Matthew’s “Big Show” hallucinations show him as a more hesitant guest, since in real life, he’s the only one out of the three friends who seems to be a little uncomfortable with violent crimes, and he tries to make an honest living. Joseph is never seen doing any work (legal or illegal) in this story, but early on in the movie he mentions that he wants to be a video game developer. Joseph says he has an idea for an Irish Republican Army video game that he wants to call “The Provos.”

Someone who occasionally hangs out with these troublemakers is a fellow teen named Jen (played by Anya Taylor-Joy), who was in the same graduating class as Matthew and Rez. Jen is smart and level-headed. Matthew has a big crush on her, and the feeling might be mutual. They have typical flirty banter where they try to pretend that they aren’t as attracted to each other as they really are.

Jen wants to leave Dublin as soon as she can. Her dream is to live in the United States and become an entertainer or a fashion designer. In the meantime, she sings at a local nightclub. (In one of these nightclub scenes, she performs a cover version of Joy Division’s “She’s Lost Control.”) Taylor-Joy is a good singer, but the scenes of her on stage don’t add much to the story, except to show Matthew ogling Jen. The movie’s soundtrack, which has several songs by Magnets & Ghosts, is mostly alternative rock and some electronica.

Joseph also wants to go to America, and he gets a chance to take a trip to visit the U.S. at one point in the movie. (“Here Are the Young Men” director Macken has a quick cameo as an unnamed homeless man who has an unfortunate encounter with Joseph.) Joseph is never actually seen in America, but he’s made videos of his trip. Some of those videos are shown in the movie.

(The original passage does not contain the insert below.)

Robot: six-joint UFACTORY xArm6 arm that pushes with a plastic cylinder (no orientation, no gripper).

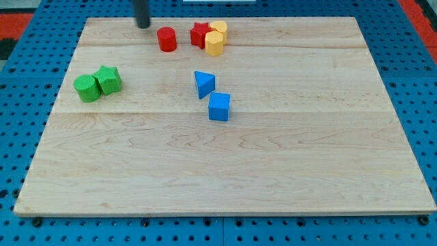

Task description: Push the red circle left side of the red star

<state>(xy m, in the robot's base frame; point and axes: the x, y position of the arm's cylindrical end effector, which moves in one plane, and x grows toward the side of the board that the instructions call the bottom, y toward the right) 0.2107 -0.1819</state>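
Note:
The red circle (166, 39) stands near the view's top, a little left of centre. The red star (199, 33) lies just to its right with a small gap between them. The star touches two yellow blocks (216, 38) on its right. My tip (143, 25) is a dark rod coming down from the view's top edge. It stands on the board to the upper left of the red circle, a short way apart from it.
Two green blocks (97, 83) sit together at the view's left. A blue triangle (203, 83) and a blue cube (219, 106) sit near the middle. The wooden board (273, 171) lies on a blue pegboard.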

When Joseph comes back to Dublin, he reveals certain things about himself that show he’s gone beyond vandalism to committing crimes that are even more violent and disturbing. Matthew, Rez and Jen are all affected by Joseph’s increasingly unhinged, out-of-control behavior. And in a predictable teen movie like this one, that means it’s all going to culiminate with some heavy melodrama.

“Here Are the Young Men” takes a very disappointing approach of having mayhem for mayhem’s sake. The hallucinatory “Big Show” scenes aren’t very clever. And the movie’s best and most authentic-looking scene isn’t even about the boys’ friendship but it’s a scene where Matthew and Jen have a big argument over something that happened at a party.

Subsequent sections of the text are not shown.